Dataset items:

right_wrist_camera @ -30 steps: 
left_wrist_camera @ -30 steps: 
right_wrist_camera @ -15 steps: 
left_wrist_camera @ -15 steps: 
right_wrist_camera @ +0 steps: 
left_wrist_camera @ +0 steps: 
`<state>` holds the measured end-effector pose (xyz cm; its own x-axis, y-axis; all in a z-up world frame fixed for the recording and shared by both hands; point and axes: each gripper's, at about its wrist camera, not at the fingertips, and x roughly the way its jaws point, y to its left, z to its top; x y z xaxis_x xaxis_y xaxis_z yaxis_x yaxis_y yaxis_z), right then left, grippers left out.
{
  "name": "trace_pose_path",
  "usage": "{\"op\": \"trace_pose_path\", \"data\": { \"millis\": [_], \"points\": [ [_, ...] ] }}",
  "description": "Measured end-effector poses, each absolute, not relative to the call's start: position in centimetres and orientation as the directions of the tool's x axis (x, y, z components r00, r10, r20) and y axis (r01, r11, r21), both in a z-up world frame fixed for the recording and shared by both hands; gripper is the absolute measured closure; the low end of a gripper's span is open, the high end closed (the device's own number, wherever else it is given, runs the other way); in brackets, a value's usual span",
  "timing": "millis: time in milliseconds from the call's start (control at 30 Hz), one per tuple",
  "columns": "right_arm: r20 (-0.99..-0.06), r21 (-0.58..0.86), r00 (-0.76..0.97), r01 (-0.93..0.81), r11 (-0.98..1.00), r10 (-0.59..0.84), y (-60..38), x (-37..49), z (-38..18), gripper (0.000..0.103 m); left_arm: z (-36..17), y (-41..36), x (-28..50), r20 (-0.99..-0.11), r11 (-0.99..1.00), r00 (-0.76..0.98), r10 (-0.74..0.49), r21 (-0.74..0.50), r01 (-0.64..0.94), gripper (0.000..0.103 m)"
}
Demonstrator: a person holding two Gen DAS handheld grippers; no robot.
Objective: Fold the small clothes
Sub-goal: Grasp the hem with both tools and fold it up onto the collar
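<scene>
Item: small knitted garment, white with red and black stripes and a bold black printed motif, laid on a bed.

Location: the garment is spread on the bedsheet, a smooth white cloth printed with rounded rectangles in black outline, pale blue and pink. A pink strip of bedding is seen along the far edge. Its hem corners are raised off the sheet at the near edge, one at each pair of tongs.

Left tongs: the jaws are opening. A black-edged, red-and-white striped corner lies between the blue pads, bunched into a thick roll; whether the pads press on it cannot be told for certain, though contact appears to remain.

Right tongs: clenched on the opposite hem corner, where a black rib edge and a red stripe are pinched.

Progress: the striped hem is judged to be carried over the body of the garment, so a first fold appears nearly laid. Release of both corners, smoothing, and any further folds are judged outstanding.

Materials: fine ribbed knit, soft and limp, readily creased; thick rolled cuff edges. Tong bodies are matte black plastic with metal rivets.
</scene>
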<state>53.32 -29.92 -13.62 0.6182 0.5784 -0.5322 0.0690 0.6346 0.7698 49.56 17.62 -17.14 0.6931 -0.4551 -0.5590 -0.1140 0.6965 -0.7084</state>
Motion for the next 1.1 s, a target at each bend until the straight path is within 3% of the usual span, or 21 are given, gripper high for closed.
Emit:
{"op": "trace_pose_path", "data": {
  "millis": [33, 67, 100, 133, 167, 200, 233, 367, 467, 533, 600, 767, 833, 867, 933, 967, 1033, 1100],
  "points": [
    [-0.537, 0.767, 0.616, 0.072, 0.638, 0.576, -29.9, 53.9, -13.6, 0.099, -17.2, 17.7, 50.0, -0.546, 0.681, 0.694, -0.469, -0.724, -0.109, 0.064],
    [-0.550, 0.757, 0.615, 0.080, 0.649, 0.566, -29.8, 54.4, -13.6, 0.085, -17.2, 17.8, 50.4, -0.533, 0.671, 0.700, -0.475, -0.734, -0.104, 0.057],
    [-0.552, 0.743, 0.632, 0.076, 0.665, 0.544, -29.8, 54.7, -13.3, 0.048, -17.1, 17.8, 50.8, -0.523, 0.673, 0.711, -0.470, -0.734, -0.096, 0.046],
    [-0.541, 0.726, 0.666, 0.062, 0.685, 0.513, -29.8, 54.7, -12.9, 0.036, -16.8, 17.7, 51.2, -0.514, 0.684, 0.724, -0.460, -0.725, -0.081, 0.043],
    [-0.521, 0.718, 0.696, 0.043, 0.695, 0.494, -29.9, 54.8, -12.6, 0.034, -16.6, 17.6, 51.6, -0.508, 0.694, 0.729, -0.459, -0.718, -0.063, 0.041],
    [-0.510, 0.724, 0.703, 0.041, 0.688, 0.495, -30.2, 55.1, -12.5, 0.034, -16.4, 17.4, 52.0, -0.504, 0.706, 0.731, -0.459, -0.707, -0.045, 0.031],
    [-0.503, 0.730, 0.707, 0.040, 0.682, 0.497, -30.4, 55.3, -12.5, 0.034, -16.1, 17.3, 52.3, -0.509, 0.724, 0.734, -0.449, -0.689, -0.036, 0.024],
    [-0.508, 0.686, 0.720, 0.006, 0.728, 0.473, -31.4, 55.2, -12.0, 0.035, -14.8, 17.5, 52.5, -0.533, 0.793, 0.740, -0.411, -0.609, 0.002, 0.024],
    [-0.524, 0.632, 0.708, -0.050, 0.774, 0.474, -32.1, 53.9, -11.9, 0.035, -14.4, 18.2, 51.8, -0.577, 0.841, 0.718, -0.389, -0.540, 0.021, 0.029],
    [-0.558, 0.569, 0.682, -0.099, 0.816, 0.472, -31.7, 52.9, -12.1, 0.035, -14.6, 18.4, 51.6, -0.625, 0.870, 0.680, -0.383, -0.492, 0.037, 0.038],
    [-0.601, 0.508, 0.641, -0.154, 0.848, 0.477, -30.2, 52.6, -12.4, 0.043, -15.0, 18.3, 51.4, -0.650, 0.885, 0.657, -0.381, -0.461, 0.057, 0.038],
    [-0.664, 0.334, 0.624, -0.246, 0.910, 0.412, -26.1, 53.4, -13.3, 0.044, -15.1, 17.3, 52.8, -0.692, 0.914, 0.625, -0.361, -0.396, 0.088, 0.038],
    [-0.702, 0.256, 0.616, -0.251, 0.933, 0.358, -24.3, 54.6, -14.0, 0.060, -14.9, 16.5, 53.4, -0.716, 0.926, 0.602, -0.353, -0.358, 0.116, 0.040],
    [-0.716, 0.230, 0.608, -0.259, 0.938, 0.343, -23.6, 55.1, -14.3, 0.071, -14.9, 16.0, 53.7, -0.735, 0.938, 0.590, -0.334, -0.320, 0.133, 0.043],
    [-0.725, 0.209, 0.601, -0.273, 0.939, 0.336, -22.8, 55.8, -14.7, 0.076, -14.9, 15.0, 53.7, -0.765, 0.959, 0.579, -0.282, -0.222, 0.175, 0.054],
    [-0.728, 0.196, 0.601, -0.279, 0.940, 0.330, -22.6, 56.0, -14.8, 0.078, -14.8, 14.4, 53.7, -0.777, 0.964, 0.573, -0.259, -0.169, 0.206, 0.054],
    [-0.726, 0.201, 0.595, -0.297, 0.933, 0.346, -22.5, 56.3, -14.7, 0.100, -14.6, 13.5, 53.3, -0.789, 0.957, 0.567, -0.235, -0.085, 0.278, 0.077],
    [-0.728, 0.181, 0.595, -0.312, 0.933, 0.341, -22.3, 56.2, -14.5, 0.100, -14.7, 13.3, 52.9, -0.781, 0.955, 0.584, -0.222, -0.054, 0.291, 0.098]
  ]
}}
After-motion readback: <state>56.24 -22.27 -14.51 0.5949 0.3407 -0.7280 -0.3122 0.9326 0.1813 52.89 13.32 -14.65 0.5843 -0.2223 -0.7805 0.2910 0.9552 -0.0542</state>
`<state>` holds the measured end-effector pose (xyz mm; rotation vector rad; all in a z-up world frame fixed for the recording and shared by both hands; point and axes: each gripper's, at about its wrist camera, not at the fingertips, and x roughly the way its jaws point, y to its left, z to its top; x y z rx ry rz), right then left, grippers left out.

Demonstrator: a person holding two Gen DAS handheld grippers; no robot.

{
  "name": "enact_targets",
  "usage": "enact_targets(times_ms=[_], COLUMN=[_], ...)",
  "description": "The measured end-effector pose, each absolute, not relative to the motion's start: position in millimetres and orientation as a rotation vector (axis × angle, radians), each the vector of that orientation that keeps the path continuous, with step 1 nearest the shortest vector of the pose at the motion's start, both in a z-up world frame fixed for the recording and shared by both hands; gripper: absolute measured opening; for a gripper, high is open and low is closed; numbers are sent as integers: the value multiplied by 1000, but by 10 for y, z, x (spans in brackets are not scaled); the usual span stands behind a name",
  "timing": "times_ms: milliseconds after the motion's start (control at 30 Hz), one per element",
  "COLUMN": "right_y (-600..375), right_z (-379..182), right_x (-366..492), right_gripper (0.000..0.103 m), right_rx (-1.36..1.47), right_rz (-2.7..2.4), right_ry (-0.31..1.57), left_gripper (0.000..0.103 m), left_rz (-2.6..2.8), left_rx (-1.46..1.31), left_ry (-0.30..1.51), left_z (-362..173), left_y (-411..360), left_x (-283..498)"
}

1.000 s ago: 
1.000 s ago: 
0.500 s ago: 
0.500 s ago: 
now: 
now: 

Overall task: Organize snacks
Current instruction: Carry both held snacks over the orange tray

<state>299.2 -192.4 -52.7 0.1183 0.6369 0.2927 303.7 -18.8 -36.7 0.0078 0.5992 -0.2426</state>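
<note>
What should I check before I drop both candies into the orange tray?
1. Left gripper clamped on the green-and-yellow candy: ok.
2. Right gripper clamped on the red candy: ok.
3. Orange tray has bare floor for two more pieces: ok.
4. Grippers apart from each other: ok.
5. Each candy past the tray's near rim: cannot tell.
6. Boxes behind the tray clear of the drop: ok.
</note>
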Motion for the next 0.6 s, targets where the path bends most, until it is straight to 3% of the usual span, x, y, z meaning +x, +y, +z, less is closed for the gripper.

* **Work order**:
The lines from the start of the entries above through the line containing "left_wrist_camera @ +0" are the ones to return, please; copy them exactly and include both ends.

* **Reply to the exercise**:
right_wrist_camera @ -30 steps: 
left_wrist_camera @ -30 steps: 
right_wrist_camera @ -15 steps: 
left_wrist_camera @ -15 steps: 
right_wrist_camera @ +0 steps: 
left_wrist_camera @ +0 steps: 

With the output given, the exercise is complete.